Casa Mann Borgese

The Mann-Borgese house is an elegant residence located in via T. Mann number 4 at the corner with via Donatello, in the Imperial Rome district in Forte dei Marmi.

History
Leonardo Ricci was already quite well known when he designed, in 1957, the house in Forte dei Marmi for Elisabeth Mann Borgese, daughter of the well-known German writer and wife of Giuseppe Antonio Borgese. The client was so enthusiastic that she dedicated a presentation to it in L’architettura cronache e storia of 1959 in which, comparing the house to a “liner ready to set sail for the mountains” (the Apuan Alps), she expresses full appreciation for the aggressiveness ” virile” of the dynamic system and the material contrast, – moreover typical of Ricci’s language – between reinforced concrete, glass and rough stones of Carrara marble.

Architecture
Located in the hinterland of Forte dei Marmi, not far from the sea, the house relates organically to the site on the basis of a double principle – integration and externalization – inherent in the architect’s design logic but resolved here in the most efficient way also from the point of view expressive, as will occur in the case of the later Balmain house on the Island of Elba, with a completely different layout.

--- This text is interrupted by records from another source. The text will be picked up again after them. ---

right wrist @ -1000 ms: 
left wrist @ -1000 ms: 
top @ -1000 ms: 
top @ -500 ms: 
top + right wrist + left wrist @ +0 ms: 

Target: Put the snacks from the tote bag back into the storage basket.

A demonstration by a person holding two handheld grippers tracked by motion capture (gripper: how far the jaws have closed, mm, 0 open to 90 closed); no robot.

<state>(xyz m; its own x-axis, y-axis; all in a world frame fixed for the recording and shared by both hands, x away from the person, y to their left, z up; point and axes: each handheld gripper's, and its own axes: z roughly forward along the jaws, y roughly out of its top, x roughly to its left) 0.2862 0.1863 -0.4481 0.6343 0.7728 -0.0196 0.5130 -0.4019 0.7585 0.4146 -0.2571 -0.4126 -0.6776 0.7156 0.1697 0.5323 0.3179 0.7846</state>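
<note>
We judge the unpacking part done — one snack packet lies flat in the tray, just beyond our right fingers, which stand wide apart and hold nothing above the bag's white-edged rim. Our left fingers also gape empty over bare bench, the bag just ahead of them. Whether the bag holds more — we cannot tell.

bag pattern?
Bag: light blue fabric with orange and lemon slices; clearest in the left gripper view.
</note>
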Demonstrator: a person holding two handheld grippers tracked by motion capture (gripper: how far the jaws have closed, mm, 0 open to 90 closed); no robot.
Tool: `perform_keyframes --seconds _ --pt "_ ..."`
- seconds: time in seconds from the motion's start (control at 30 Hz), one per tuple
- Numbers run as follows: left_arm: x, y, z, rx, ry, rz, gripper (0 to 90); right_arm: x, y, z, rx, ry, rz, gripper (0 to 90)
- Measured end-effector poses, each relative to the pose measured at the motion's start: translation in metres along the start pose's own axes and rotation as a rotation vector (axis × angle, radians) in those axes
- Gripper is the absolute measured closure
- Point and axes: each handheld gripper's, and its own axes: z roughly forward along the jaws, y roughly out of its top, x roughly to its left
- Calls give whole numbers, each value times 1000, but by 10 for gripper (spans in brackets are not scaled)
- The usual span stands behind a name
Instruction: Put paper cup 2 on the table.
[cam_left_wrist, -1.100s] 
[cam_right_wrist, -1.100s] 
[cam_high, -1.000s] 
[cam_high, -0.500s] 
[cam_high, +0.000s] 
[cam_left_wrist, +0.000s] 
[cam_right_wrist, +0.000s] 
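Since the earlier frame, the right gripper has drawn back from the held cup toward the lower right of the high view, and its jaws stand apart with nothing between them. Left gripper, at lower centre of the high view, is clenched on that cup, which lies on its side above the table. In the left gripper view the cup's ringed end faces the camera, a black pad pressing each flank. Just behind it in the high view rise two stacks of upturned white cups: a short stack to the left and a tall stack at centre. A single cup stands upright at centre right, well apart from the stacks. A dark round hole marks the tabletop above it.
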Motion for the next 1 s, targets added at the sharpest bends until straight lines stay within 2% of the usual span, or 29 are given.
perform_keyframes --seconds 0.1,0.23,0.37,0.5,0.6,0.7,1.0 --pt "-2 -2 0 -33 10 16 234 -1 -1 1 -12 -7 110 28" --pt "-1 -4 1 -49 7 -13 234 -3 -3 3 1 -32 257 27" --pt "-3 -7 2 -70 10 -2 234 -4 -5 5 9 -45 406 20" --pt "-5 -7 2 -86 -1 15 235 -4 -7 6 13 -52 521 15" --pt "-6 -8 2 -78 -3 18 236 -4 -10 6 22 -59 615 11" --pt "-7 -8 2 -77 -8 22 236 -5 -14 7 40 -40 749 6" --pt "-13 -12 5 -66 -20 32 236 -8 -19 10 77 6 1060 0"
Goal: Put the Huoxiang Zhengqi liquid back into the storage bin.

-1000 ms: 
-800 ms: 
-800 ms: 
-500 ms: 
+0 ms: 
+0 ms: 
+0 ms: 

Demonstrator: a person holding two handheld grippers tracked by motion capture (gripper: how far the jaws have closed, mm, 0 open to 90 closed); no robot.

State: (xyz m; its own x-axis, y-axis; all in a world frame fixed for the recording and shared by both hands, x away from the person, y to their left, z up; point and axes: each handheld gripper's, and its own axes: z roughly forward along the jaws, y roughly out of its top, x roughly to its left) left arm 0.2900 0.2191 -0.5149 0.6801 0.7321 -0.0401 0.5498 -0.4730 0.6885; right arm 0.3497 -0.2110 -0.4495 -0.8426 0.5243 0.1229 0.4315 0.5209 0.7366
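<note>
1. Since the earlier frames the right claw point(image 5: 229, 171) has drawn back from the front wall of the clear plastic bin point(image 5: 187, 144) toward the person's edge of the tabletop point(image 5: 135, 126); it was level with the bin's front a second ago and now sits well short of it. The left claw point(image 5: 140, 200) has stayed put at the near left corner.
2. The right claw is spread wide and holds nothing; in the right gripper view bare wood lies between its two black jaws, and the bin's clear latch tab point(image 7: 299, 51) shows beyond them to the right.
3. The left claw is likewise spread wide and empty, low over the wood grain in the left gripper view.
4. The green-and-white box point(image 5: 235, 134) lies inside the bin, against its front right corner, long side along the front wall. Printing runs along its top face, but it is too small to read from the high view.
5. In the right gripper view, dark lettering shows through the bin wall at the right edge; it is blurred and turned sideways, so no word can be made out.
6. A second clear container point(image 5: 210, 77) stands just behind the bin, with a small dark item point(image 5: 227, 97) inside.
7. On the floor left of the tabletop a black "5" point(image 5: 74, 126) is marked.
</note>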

While the first double-fan plan makes optimal use of the panoramic views towards the mountains and towards the Tyrrhenian coast, the body of the building is both ‘free’ and ‘anchored’ to the ground. In fact, the house rests like a bridge on sturdy ‘shoe-shaped’ buttresses, typically Ricci, made of marble stones (rejects from the Carrara quarries) precisely to effectively denounce the anchorage to the ground.

On the other hand, the body of the reinforced concrete building (part exposed and part painted white) tends to become autonomous from this sort of ‘rustic base’ which, however, continues in elevation with partitions that intersect the reinforced concrete structure according to a compositional logic of neoplastic matrix. Even the stair block is placed inside a turriform stone body; solution already adopted by Ricci in his home-studio and in the Selleri house in Monterinaldi.

The house is made up of three levels: on the ground floor there is a summer living room, a sort of ‘patio’ bordered by buttresses on the raised floor there is a large living room (18×16 m) which rises two thirds of the entire height and is connected to the kitchen. In the center of the living room, overlooked by the corridor leading to the bedrooms and services, was a large “cocktail […] table in heavy slate with a simple decorative carving”, designed by Eng. Gianfranco Petrelli and then built together with the architect Fabrizio Milanese. The other furnishings were made to a design by Ricci, with the collaboration of the architect. Dusan Vasic.

The cost of the house was around 7,000 lire/mc; from the documents of the original project signed by Leonardo Ricci, presented to the Municipality of Forte dei Marmi, it can be seen that the layout of the house was modified during construction, above all with reference to the morphology of the “buttresses” even if the characteristics of the project have remained basically unchanged.